Location: Plant Genetics ResearchTitle: Chromobacterium Csp_P biopesticide is toxic to larvae of three Diabrotica species including strains resistant to Bacillus thuringiensis
|HUYNH, MAN - University Of Missouri|
|PADDOCK, KYLE - University Of Missouri|
|CARAGATA, ERIC - Johns Hopkins University|
|DIMOPOULOS, GEORGE - Johns Hopkins University|
Submitted to: Scientific Reports
Publication Type: Peer Reviewed Journal
Publication Acceptance Date: 10/11/2022
Publication Date: 10/25/2022
Citation: Pereira, A.E., Huynh, M.P., Paddock, K.J., Ramirez, J.L., Caragata, E.P., Dimopoulos, G., Krishnan, H.B., Schneider, S.K., Shelby, K., Hibbard, B.E. 2022. Chromobacterium Csp_P biopesticide is toxic to larvae of three Diabrotica species including strains resistant to Bacillus thuringiensis. Scientific Reports. 12. Article 17858. https://doi.org/10.1038/s41598-022-22229-6.
Interpretive Summary: Corn rootworms are a major threat to corn growers in the Midwest. Rootworms have developed resistance to nearly all management strategies including corn hybrids expressing insecticidal proteins. In this research, we evaluated the survival of corn rootworm larvae to a biopesiticide made from a soil bacteria (Chromobacterium). All rootworm populations were susceptible including those that are resistant to genetically modified corn to a formulation of a biopesticide composed by air-dried soil bacteria on artificial diet. This biopesticide could become part of corn rootworm management strategy if also effective in a field setting.

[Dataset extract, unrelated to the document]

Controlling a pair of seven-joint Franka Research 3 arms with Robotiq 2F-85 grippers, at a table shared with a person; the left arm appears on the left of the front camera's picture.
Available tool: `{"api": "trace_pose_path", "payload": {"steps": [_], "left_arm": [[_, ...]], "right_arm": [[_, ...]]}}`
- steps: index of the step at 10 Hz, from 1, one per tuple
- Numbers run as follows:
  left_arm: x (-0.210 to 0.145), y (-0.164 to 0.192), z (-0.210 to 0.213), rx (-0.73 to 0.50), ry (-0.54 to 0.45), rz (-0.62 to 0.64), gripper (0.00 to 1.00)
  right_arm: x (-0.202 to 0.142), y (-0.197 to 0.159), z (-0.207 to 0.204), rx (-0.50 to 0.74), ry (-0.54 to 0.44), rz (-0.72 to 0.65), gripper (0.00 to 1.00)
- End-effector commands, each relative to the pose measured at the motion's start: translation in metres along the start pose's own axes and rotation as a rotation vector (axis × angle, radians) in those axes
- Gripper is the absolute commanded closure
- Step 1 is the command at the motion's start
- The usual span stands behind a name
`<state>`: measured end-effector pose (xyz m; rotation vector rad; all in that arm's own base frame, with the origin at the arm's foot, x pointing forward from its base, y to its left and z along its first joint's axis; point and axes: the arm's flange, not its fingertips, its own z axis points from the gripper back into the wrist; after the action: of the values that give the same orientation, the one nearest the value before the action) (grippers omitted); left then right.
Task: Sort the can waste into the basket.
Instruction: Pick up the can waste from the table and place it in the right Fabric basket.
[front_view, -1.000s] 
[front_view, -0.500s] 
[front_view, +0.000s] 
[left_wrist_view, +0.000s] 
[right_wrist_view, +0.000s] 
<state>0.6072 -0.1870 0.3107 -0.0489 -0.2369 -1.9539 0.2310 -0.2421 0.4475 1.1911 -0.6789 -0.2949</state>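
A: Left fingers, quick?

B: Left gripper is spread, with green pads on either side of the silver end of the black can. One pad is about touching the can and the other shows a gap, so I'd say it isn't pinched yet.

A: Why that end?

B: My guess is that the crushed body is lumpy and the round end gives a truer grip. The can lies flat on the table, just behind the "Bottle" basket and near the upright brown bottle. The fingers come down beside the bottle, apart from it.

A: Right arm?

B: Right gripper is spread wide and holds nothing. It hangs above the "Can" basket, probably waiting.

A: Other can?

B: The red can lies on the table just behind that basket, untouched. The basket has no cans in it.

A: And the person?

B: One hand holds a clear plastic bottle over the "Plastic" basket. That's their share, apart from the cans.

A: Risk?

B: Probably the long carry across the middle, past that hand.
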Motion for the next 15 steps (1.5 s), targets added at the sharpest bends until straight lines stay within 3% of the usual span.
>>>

Technical Abstract: The development of new biopesticides to control the western corn rootworm (WCR), Diabrotica virgifera virgifera LeConte, is urgent due to resistance evolution to various control methods. We have tested the air-dried non-live preparation of Chromobacterium species Panama (Csp_P), against multiple corn rootworm species, including Bt-resistant and -susceptible WCR strains, northern (NCR, D. barberi Smith & Lawrence), and southern corn rootworm (SCR, D. undecimpunctata howardi Barber), in diet toxicity assays. Our results documented that Csp_P was highly toxic to all three corn rootworms species based on lethal (LC50), effective (EC50), and molt inhibition concentration (MIC50). In general, toxicity of Csp_P was similar among all WCR strains and ~3-fold less toxic to NCR and SCR strains. Effective concentration (EC50) was also similar among WCR and SCR strains, and 5-7-fold higher in NCR strains. Molt inhibition (MIC50) was similar among all corn rootworm strains except NCR diapause strain that was 2.5-6-fold higher when compared to all other strains. There was no apparent cross-resistance between Csp_P and any of the currently available Bt proteins. Our results indicate that Csp_P formulation was effective at killing multiple corn rootworm strains including Bt-resistant WCR and could be developed as a potential new management tool for WCR control.